Nothing stopped her, not even what she saw as her own limitations.
“I was strong in many things,” she says. “But the perfect feet? No. Perfect legs? No. Perfect turnout? No. I wasn’t the greatest technician. I tended toward dramatic work.”
That remains the center of her attention. Ask de Lavallade about the most important quality for a dancer and she talks about telling stories with the body. It’s what she values in choreography, too.
“There are no stories anymore, and it kills me,” she says. She gazes at the ceiling, considering the long-running emphasis in dance on speed, athleticism and plotless works. “These days it could be anything. I don’t know what it is. It’s become acrobatic.”
‘A whole other ballgame’
Growing up in the 1930s and '40s in East Los Angeles, de Lavallade idolized her cousin Janet Collins, a ballet dancer at a time when that path put up nothing but roadblocks for an African American. Collins persevered to become a leading ballerina with the Metropolitan Opera. De Lavallade’s father was another model of tenacity. A bricklayer of Creole ancestry, he raised three daughters largely on his own after his wife died.
With her fascination with Collins’s career, and her own natural fidgetiness, de Lavallade started dancing in high school with Horton. She was so smitten by Horton’s “choreo-dramas” that she dragged her high school pal Alvin Ailey to his classes.

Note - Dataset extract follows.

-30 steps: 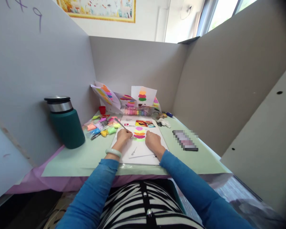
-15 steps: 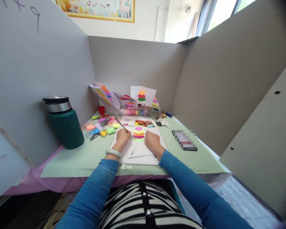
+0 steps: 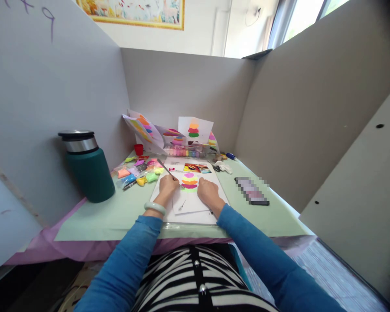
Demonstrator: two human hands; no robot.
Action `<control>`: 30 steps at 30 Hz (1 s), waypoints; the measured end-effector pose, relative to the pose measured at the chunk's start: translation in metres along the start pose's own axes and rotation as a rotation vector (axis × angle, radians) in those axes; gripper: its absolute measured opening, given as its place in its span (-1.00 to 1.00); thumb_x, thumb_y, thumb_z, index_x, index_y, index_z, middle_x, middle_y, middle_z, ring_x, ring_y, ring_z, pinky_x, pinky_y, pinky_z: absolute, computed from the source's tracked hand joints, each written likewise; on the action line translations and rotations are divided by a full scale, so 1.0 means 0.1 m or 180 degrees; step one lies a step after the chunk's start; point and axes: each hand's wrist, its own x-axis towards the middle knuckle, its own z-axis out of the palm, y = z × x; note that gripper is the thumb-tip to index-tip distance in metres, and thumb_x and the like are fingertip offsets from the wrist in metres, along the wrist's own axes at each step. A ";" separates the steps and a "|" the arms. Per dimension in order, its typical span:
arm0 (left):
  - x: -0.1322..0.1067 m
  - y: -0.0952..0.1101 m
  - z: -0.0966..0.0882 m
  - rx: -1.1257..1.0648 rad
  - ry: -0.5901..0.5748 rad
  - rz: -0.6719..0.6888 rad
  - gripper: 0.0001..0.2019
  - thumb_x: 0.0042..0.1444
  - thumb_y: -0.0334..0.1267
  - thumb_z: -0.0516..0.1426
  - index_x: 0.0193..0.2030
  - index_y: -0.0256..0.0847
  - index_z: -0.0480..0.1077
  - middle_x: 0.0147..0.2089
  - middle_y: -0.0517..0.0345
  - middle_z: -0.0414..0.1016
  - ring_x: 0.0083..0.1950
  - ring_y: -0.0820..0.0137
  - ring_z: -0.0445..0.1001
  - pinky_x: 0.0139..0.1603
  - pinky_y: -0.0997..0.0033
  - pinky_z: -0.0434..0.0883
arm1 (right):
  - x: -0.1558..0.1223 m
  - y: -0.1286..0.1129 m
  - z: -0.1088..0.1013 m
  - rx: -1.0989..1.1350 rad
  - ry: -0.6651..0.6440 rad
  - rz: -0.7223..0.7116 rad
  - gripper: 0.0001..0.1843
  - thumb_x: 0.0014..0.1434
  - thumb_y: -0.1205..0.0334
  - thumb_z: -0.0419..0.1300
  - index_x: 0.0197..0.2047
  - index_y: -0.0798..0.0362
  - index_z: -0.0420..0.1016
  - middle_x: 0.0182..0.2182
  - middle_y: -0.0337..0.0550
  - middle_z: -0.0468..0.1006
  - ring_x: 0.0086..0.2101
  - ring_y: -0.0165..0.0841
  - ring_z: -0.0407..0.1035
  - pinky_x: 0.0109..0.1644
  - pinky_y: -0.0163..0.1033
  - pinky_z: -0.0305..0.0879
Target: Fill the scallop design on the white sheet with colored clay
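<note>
Dark green flask (image 3: 87,173), steel lid, upright at left of counter (image 3: 110,216), close to the grey partition (image 3: 35,108). Mixed-colour clay packets (image 3: 138,171) scattered just right of it, small red cup (image 3: 139,149) behind them. Finished colour sheets (image 3: 169,132) lean on the back wall, row of clay tubs (image 3: 185,153) at their foot. Blurred dark slab (image 3: 251,190) lies flat at right. Framed picture (image 3: 133,13) high on the far wall.

hands: 2, left hand (image 3: 168,184) and right hand (image 3: 208,190)
thin tool (image 3: 167,170): 1
green flask (image 3: 87,171): just 1, left side
bracelet (image 3: 154,208): 1
propped colour sheets (image 3: 195,129): looks like 4
clay packets (image 3: 139,171): too bunched to count
</note>
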 end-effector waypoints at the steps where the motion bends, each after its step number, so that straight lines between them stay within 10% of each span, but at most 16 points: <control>1: -0.01 0.01 0.00 0.0013 -0.0010 -0.0005 -0.84 -0.05 -0.39 0.16 -0.33 -0.28 0.57 -0.24 -0.03 0.62 -0.16 0.27 0.54 -0.25 0.48 0.33 | 0.00 0.00 0.00 0.0006 -0.0006 0.0009 -0.65 0.21 0.46 -0.07 0.03 0.13 0.32 -0.21 0.06 0.57 -0.17 -0.24 0.49 -0.21 -0.24 0.27; 30: -0.09 0.04 -0.03 0.0078 -0.0063 0.0166 -0.82 -0.04 -0.32 0.15 -0.31 -0.24 0.57 -0.24 0.04 0.61 -0.17 0.30 0.53 -0.24 0.49 0.32 | 0.01 0.00 0.01 0.0028 0.0058 0.0005 -0.66 0.19 0.45 -0.05 0.02 0.12 0.33 -0.22 0.04 0.58 -0.16 -0.20 0.50 -0.19 -0.21 0.28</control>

“Who would know Alvin had it not been for Carmen?” says Jamison. “Sometimes she gets left out of the equation. She’s kind of an unsung star. People don’t understand how many doors she opened.”

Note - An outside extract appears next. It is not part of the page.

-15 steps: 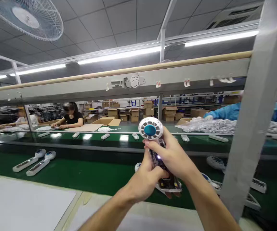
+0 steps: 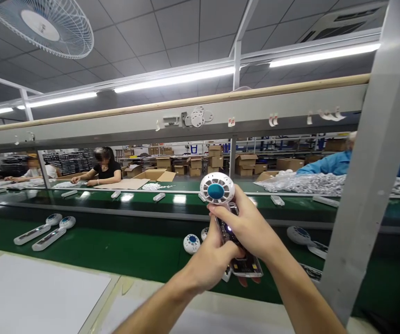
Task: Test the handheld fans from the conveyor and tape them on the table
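Note:
Both my hands hold one white handheld device above the belt, tilted up and away from me. Its round head has slots around a blue centre, and the open handle shows a dark circuit board with a small lit spot. My left hand wraps the lower handle, its thumb lying across the board. Higher up, my right hand is closed round the handle, its thumb at the neck under the head. Behind my left hand, a similar device lies on the belt, partly hidden.
A green conveyor belt carries two more devices at left and others at right. Small white parts lie on the farther belt. A grey post stands close on the right. White sheets cover the near bench. Several people sit opposite.
Devices on the near belt have shifted left, and more of those behind my left hand shows. White parts on the far belt have moved right. My hands keep the same grip.

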Tool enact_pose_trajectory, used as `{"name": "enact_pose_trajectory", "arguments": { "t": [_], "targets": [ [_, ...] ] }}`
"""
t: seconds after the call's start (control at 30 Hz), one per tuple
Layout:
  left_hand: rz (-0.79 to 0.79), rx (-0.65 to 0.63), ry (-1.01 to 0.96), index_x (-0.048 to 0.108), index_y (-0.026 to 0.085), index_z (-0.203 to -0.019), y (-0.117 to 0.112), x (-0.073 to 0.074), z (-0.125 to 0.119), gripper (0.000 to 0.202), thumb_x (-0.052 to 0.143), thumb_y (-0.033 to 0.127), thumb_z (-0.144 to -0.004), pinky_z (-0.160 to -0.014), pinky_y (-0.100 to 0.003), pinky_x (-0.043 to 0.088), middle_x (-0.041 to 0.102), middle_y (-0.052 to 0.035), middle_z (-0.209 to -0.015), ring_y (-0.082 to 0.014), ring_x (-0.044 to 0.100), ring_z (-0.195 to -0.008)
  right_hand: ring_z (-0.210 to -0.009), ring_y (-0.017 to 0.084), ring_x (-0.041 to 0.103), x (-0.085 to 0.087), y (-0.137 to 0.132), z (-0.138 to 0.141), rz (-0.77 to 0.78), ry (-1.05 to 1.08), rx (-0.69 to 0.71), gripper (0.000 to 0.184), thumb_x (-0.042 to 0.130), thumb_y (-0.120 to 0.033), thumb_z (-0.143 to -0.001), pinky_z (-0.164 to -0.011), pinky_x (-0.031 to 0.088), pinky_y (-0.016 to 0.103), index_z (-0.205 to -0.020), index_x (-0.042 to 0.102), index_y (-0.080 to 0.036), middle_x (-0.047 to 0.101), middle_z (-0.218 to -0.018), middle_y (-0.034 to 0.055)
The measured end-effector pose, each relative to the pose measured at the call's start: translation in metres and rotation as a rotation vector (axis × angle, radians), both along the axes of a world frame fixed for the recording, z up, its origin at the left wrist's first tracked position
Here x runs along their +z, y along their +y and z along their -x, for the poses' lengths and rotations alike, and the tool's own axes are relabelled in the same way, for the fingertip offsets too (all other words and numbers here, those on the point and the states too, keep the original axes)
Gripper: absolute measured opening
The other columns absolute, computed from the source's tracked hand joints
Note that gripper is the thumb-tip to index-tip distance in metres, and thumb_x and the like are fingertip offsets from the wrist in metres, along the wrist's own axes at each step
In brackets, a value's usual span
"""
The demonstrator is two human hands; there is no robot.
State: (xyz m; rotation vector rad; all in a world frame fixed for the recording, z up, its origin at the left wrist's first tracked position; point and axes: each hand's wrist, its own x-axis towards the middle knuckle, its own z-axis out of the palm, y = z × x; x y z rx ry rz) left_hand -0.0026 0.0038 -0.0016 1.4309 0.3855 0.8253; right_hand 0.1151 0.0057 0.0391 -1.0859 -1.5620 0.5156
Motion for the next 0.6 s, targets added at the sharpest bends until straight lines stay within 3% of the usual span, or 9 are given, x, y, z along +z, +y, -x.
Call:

De Lavallade says she was simply responding to the artistic excitement and sense of community she had absorbed from Horton, who taught her more than dancing — he taught her how to thrive in show business.
“You had the ballets to learn, and you also had to help clean the theater and make the costumes,” she says. “I may have been the lead dancer, but I was not above anybody else. I still had to clean the johns.

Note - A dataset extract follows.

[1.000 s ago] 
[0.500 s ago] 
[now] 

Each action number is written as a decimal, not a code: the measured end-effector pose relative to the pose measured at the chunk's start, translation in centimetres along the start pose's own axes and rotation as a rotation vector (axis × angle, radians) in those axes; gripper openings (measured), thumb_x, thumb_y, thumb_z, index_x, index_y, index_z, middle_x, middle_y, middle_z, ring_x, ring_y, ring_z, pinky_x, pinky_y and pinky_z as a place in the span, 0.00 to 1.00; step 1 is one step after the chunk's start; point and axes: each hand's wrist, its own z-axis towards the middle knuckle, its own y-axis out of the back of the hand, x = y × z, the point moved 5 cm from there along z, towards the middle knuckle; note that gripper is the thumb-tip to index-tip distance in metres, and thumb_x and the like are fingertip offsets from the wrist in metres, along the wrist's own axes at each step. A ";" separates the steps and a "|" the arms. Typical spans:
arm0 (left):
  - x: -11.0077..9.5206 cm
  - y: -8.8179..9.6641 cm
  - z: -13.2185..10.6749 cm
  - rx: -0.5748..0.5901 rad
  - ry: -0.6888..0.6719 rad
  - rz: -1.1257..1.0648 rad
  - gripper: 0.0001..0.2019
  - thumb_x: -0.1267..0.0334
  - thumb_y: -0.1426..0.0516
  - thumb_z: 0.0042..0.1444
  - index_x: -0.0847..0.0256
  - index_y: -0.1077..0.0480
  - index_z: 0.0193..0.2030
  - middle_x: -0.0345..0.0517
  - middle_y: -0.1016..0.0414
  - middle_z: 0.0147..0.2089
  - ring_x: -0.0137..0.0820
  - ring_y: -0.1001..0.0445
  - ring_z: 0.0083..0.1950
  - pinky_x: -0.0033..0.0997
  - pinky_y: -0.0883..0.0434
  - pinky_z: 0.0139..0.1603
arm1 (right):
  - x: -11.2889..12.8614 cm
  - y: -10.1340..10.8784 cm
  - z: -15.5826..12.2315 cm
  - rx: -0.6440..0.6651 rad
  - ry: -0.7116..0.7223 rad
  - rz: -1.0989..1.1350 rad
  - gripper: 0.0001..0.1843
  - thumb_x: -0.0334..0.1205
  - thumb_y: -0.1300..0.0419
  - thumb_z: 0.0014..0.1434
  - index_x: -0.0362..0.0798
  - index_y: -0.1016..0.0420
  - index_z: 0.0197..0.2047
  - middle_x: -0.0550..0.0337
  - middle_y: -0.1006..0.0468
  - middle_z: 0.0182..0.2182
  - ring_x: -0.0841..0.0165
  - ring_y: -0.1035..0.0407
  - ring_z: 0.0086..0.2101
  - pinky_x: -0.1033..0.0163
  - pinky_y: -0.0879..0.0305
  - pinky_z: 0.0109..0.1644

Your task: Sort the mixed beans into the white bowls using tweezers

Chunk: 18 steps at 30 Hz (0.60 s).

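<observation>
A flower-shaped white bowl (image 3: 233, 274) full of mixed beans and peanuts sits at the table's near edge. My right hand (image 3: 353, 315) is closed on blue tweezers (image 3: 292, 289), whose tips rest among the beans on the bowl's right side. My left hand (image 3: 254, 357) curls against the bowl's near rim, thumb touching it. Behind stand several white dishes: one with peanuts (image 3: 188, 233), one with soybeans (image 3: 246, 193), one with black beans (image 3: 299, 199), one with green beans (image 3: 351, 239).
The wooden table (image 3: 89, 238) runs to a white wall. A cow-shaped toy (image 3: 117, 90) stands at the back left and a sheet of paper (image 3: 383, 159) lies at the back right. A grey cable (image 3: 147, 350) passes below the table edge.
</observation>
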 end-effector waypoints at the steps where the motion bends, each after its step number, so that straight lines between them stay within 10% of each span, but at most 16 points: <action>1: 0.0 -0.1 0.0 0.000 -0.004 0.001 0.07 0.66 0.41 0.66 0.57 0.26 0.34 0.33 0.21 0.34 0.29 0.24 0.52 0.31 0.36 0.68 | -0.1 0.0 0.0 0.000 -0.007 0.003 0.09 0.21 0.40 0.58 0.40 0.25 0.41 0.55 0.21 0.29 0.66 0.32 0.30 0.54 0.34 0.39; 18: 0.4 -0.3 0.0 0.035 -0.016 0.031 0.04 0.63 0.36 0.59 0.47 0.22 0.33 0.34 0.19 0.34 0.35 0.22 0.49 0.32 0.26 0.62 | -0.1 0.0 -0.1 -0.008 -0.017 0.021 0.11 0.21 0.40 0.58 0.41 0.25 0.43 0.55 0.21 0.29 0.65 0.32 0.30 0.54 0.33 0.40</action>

“You didn’t get grand over people. What you did was work hard.”
De Lavallade landed in New York in 1954, with Ailey in tow, to star in “House of Flowers” at the invitation of director-choreographer Herbert Ross, who knew her from films. Set in an island bordello, the musical featured a wealth of future African American celebrities, including Pearl Bailey, Diahann Carroll and the 6-foot-6 Holder, who proposed to de Lavallade three days after laying eyes on her. They married within months, and their son, Leo, was born two years later.
Holder was a dancer, choreographer, actor, costume designer, painter and the “un-Cola” pitchman for 7UP, and their worlds merged into a whirlwind of artistic activity.
They’d attended the Honors events together for some 30 years, and for each one he made her a new dress and matching coat.
“The first thing out of his mouth,” she muses, “would have been, ‘What are you going to wear?’ ”
Lately, de Lavallade and Leo, 60, a film and TV designer in New York, have been sorting through Holder’s vast archive of artworks held in a storage loft. A couple of years ago she moved to a less expensive apartment that Holder never knew. Being a widow, she says with a sigh, “is a whole other ballgame.”
“I don’t know where I am right now,” she says softly, gazing at her husband’s paintings. “I’m kind of at the crossroads.”
No time to take it easy
“Sing the music under your breath,” de Lavallade tells the Richmond Ballet dancers, as shadows from the sinking sun slant across the studio floor. “Otherwise you’re gonna rush it.”
She calls the young women to sit and listen to Holiday's breathing in her recording of "Gee Baby Ain't I Good to You." She stands over them, singing along softly. "It's love that makes me treat you the way that I do . . . "
A sad, introspective look crosses de Lavallade’s face. She met Holiday in the ’50s and knows more than a little about the mix of ambition and pain that smoldered inside. “I love that,” she whispers to the dancers. “She’s singing that thing, but you can hear the effort in it.”
De Lavallade laughs to herself as she walks back to her seat. “We are supposed to be resting,” she says to no one in particular.
With the instinctive urgency that’s fueled her life, she waves that notion away.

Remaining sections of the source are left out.